Trump’s policies are looking much more inflationary than Reagan’s, for a number of reasons.
Unlike in 1981, the U.S. economy is strong, and is thus more likely to surprise on the downside.
The national debt is becoming a huge problem, for the first time since the early 1990s.
Not all of this is Trump’s fault, obviously. Some of Biden’s policies created underlying inflationary pressures that Trump now needs to do the hard work of cleaning up. The enormous national debt, which is now incurring skyrocketing interest costs, is only partly from Trump’s first term — most of it was built up during previous administrations. And like some of his Republican predecessors, Trump happens to be coming into office at the peak of the macroeconomic cycle.
So the deck is a bit stacked against him. But so far, Trump’s proposed policies — big tax cuts, tariffs, and yelling at the Fed to cut interest rates — look exactly what America doesn’t need in order to keep inflation down and growth high.
So Trump is in danger of piling self-inflicted wounds on top of existing bad luck. As a result, the Trump economy could end up as a severe disappointment. Already, warning signs are flashing.

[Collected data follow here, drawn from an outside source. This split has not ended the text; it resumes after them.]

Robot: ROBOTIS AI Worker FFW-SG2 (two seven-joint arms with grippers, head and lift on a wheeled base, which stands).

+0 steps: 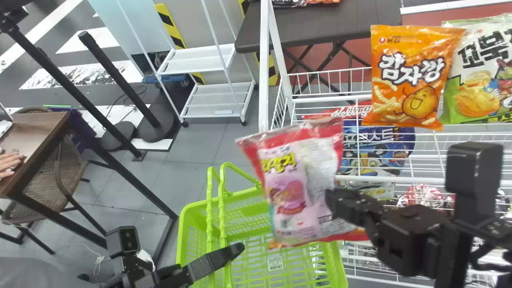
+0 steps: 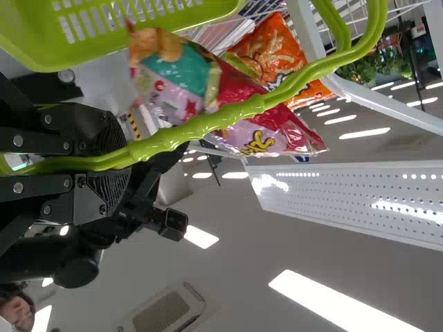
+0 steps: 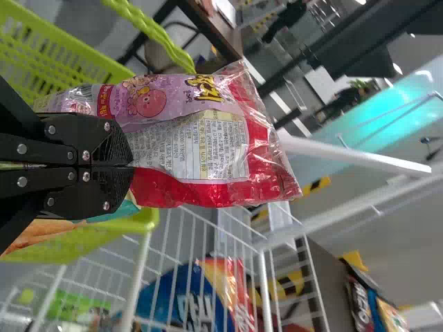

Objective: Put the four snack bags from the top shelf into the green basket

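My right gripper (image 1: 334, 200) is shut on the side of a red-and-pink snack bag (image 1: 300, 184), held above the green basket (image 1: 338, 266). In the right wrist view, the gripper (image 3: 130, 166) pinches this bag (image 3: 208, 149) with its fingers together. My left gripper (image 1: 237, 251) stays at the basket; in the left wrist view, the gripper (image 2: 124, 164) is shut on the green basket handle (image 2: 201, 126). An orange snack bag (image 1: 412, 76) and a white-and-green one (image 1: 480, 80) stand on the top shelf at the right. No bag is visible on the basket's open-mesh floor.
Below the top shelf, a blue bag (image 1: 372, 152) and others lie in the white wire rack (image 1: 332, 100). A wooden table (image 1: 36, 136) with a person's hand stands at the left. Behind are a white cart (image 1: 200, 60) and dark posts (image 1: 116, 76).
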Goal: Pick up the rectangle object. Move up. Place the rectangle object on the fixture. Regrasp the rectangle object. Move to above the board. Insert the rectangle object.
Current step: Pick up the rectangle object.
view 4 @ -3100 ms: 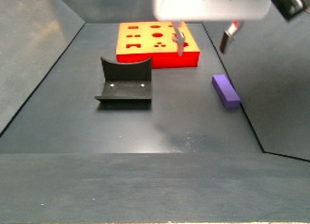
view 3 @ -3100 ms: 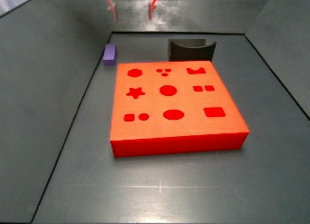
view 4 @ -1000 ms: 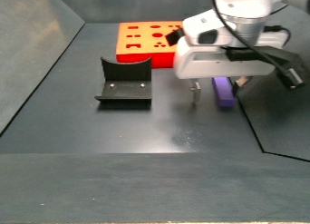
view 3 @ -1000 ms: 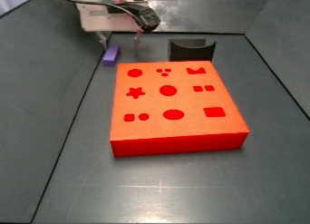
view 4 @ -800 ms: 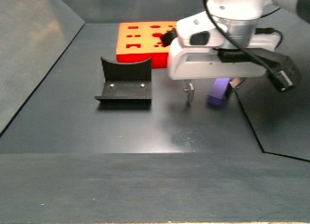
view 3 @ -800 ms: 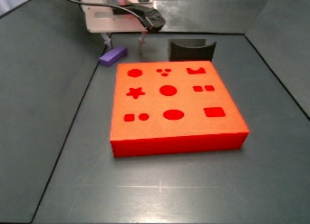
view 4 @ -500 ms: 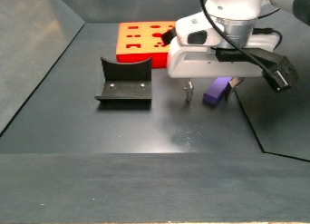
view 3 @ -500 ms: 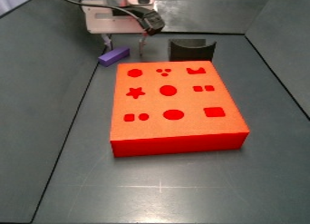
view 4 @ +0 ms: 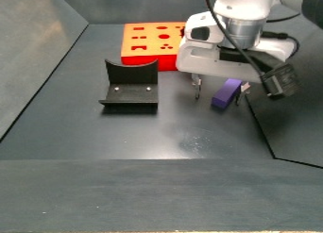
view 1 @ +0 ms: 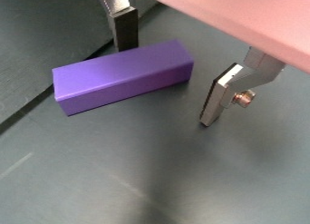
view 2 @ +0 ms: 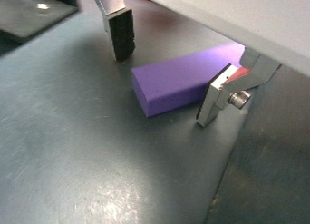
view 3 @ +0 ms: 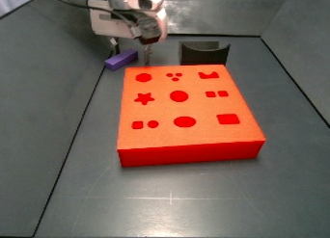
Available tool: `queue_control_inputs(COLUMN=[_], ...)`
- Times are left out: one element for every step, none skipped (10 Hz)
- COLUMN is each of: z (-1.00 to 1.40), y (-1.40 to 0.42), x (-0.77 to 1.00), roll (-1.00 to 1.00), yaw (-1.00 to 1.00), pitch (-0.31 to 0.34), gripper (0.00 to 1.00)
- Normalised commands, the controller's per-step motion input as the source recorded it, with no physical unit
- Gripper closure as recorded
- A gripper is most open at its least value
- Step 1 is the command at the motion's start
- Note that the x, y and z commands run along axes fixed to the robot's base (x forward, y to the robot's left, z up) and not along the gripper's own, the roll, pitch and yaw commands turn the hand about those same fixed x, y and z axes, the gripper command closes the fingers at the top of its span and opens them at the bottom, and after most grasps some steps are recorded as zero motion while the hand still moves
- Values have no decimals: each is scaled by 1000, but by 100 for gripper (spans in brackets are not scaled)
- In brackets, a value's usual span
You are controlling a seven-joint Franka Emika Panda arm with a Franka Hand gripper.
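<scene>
Both wrist views are showing the gripper (view 1: 169, 69) down at the floor with its jaws spread wide, the two silver fingers (view 2: 121, 33) standing well apart on either side of the rectangle object (view 1: 125, 75). The lilac block is lying flat on the dark floor (view 2: 85, 164), skewed across the gap between the fingers, and neither pad is clearly pressing on it. In a side view the gripper (view 4: 217, 89) is hanging low beside the rectangle object (view 4: 226, 93), which is sitting near the floor's edge, well apart from the fixture (view 4: 130, 84) and the board (view 4: 154, 41). In a side view the block (view 3: 120, 61) is lying just beside the red board (view 3: 187, 112), with the fixture (view 3: 204, 52) standing behind the board.
</scene>
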Motion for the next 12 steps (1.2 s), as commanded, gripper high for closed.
queue_control_inputs(z=[-277,-291,-63,0,0,-160,-220,-80,0,0,0,0], y=[-131,-109,0,0,0,34,0,0,0,0,0,0], x=[-131,-100,31,-17,89,26,-46,29,0,0,0,0], roll=[-21,-84,-66,0,0,56,77,0,11,0,0,0], yaw=[-814,-743,-14,0,0,-803,-994,-654,0,0,0,0], pitch=[-61,-116,-17,-43,0,11,31,60,0,0,0,0], gripper=[0,0,0,0,0,0,0,0,0,0,100,100])
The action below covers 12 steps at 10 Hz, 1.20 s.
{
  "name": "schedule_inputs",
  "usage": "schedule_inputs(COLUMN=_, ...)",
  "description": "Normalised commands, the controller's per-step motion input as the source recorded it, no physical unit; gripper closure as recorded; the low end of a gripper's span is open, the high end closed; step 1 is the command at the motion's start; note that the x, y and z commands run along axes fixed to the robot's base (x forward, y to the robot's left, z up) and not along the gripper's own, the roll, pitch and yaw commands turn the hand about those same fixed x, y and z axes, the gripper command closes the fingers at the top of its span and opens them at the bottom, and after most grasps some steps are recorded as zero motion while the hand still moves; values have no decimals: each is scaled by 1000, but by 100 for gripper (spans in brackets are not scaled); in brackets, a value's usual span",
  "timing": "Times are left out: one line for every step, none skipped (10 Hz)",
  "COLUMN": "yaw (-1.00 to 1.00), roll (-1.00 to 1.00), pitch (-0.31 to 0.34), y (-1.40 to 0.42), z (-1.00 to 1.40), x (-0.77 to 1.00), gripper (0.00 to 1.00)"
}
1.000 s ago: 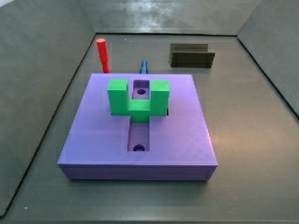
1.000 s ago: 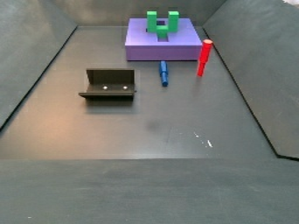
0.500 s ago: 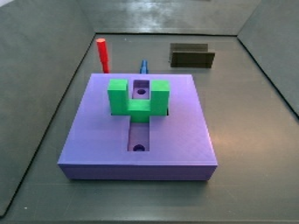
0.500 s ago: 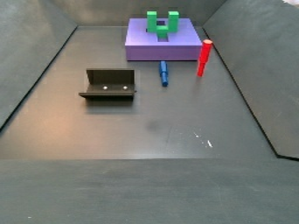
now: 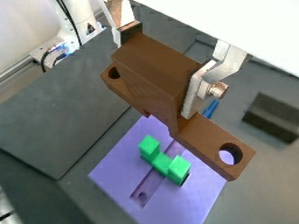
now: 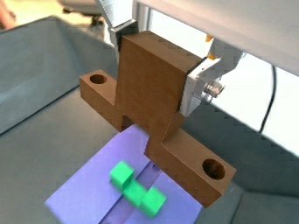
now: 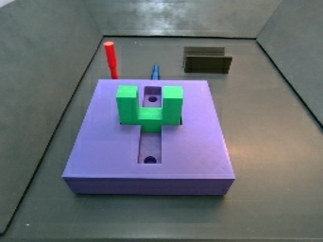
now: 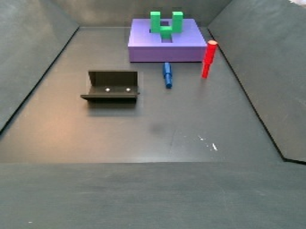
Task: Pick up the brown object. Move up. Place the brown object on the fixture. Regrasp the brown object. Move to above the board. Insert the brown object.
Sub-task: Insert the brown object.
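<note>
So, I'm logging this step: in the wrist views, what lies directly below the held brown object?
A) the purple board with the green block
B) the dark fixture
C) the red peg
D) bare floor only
A: in both wrist views the gripper holds the brown object above the board, with the green block below it.

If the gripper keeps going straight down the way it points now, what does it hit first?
The gripper, shut on the brown object, hangs above the board. Straight down, the object would likely reach the green block or the groove beside it first; depth is unclear from the wrist views.
</note>
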Motion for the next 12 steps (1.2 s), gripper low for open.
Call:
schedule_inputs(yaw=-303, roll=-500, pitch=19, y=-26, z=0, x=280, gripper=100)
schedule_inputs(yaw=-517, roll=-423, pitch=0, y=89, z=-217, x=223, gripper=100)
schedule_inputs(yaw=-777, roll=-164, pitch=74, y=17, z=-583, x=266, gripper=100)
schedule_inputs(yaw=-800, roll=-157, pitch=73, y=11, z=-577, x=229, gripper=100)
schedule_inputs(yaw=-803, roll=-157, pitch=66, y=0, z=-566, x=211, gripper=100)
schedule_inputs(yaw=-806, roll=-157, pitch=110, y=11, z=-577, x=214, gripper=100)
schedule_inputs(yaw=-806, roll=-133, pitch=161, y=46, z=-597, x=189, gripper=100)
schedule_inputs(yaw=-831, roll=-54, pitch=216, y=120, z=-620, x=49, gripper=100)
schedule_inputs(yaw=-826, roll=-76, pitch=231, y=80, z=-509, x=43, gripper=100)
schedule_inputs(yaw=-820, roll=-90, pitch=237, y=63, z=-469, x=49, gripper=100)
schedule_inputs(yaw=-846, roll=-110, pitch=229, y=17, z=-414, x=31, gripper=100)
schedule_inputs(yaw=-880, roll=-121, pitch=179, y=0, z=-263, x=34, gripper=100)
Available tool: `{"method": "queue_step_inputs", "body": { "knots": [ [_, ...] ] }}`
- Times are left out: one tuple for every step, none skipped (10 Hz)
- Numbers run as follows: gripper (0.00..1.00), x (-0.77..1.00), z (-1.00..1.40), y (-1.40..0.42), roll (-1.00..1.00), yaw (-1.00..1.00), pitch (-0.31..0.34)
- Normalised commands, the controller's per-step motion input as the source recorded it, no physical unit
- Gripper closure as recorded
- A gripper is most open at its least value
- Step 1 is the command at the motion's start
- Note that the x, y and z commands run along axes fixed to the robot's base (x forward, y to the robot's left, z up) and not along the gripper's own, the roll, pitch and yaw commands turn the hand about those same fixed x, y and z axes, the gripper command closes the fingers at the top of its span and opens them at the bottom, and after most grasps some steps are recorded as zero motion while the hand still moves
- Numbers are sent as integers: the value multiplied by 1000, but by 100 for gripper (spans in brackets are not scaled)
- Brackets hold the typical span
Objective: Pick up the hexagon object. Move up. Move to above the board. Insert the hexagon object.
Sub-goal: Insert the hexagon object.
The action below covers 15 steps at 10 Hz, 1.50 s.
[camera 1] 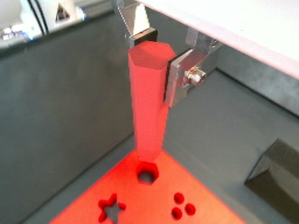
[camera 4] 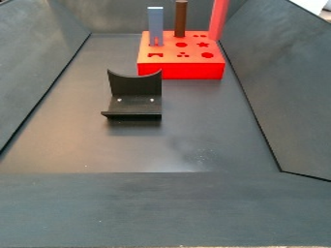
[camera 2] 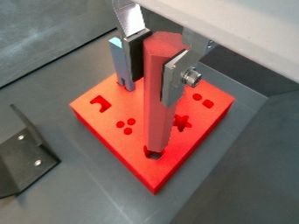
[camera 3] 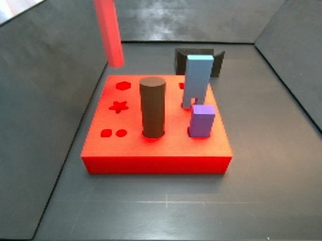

The national debt is a huge problem again
I’ve been warning for a couple years now that the national debt was about to become a problem again. For two decades, Americans didn’t worry much about the debt, because interest rates were low. If interest payments are low, you basically don’t even notice debt piling up, because it doesn’t do anything — it just sort of sits there as a number in Microsoft Excel.
But when rates go up, you have to start rolling over your debt at those higher rates. When a 10-year Treasury bond matures, the government has to go out and borrow more money in order to pay the principal on that bond. So the interest it pays on that little slice of debt immediately jumps from whatever the rate was on the old Treasury bond to whatever the Treasury rate is today. If rates are higher today than when the old bond got issued, then there’s a sudden jump in the federal government’s monthly interest payments.
That’s happening to the U.S. right now, and it’s happening fast. Interest rates started going up three years ago, and the average maturity of the national debt is about 6 years. Every day, more of that debt is rolled over at the new higher rate of over 4%, and the government’s interest costs go up and up.